**Activity:**
If a line holds the word "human", copy it from the entries.

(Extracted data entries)
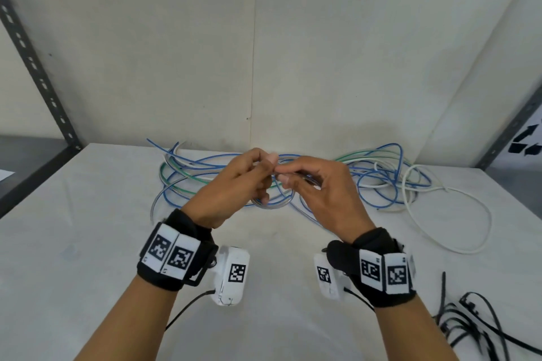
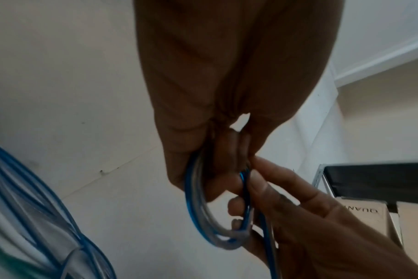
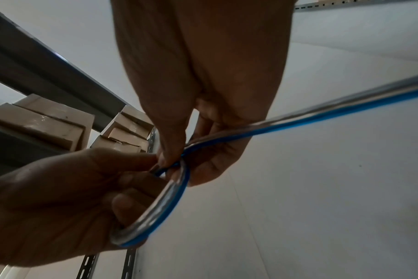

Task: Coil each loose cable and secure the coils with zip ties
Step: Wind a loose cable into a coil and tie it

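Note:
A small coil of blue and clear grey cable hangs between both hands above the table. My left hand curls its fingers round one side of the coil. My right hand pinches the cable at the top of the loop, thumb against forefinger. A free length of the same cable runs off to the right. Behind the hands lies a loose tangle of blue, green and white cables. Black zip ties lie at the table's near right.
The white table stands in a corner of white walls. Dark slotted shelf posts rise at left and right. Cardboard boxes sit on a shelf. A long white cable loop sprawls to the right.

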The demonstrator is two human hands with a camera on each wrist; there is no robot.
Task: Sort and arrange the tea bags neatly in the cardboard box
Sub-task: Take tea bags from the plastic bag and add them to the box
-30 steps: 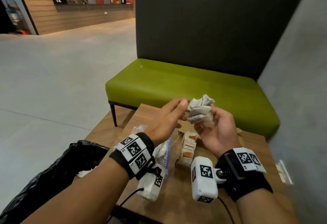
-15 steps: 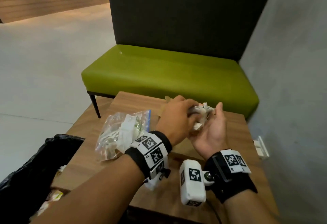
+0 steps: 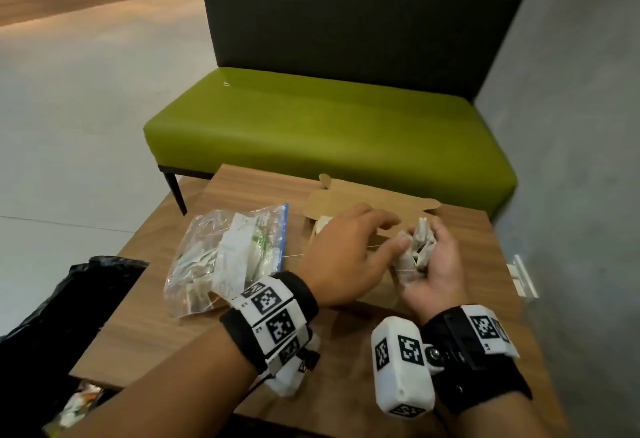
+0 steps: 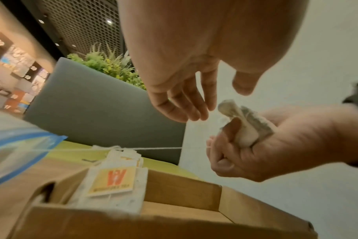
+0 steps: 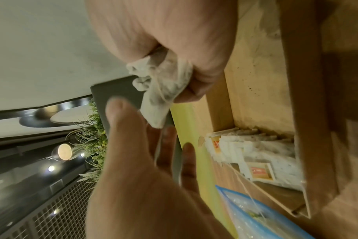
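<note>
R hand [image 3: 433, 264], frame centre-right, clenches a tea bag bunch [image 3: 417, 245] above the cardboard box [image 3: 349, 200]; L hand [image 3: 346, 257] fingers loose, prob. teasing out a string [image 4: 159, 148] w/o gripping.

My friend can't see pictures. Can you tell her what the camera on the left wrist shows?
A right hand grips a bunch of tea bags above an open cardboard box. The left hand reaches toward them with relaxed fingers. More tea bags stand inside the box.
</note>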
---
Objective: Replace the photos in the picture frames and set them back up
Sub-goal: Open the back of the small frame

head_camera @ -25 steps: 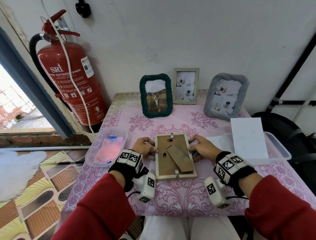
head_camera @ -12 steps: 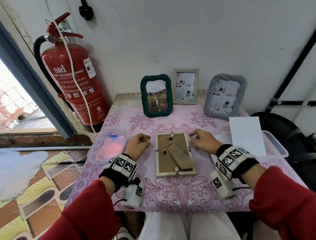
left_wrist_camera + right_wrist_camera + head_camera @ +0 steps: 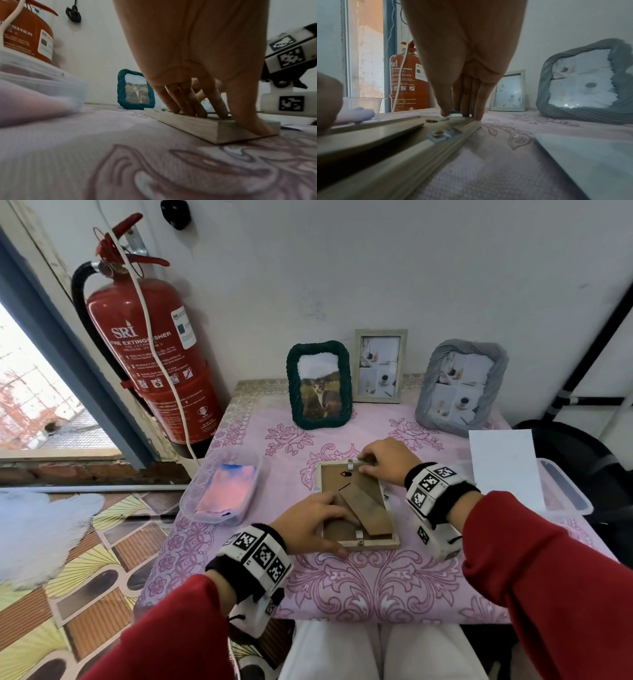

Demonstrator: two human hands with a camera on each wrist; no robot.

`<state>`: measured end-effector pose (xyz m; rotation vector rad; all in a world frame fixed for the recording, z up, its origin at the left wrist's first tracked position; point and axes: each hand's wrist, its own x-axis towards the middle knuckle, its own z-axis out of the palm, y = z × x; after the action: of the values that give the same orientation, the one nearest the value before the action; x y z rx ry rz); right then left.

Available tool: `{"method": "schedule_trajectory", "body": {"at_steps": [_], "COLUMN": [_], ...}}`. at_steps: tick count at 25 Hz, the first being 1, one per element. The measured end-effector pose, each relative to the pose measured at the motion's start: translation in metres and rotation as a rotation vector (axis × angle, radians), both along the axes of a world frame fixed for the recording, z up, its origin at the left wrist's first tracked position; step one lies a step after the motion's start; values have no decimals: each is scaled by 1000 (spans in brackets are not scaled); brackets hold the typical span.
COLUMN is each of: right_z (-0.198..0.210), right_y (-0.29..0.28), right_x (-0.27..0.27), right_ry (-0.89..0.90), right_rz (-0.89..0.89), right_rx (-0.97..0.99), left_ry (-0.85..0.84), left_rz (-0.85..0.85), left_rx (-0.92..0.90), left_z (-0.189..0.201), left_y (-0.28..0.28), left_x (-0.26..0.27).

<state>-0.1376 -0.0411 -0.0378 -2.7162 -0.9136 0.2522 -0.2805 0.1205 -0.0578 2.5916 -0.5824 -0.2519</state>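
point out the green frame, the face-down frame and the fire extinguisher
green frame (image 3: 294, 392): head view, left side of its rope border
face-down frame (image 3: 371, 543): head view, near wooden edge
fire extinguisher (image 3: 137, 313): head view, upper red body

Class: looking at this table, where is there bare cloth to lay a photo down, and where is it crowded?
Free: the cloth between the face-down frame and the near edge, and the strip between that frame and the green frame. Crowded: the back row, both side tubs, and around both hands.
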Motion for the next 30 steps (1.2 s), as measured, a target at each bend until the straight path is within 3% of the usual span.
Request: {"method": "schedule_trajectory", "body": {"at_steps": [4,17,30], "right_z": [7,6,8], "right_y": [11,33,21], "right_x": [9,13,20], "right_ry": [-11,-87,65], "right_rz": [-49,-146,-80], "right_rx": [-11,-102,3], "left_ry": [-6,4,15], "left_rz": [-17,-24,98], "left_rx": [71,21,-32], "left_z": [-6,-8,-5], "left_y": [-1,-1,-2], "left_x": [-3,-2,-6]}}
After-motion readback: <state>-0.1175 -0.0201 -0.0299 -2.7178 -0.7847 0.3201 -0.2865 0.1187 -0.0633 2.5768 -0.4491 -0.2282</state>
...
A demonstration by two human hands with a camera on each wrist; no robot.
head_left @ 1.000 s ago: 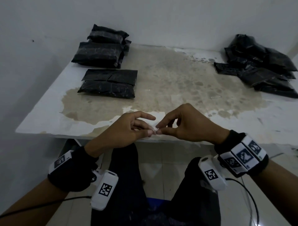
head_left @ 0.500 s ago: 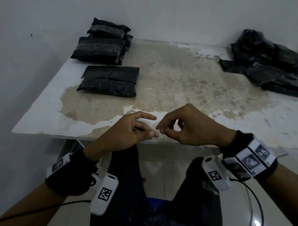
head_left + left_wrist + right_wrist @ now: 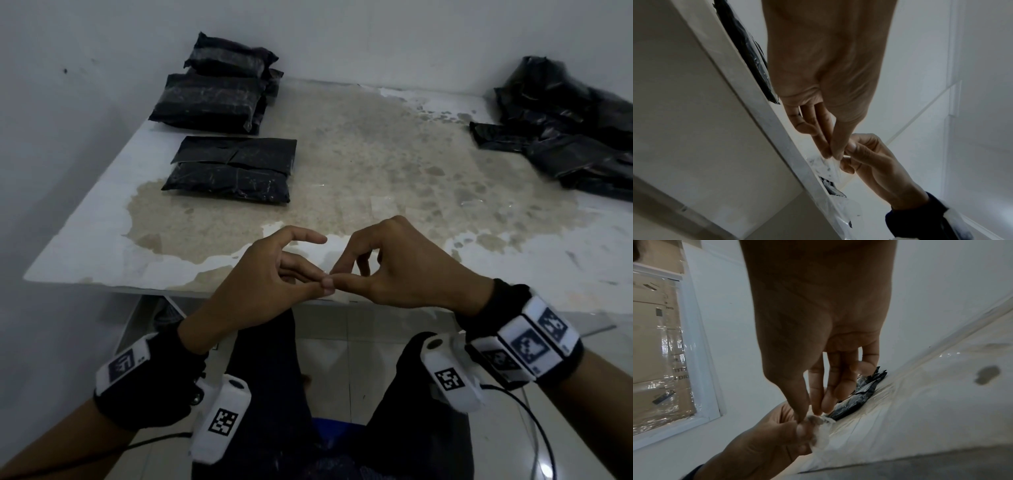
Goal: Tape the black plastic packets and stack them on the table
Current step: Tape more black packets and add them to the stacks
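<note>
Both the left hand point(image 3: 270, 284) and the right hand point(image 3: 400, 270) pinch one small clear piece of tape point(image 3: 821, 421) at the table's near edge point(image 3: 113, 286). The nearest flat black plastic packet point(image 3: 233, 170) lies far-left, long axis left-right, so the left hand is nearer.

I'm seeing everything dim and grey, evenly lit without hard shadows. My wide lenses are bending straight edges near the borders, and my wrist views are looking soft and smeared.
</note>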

**Answer for this exercise:**
The demonstrator is two human hands with a camera on each wrist; there is no robot.
Demonstrator: two human hands with a camera on each wrist; no robot.
A demonstration by two human hands with a camera on each wrist; no robot.

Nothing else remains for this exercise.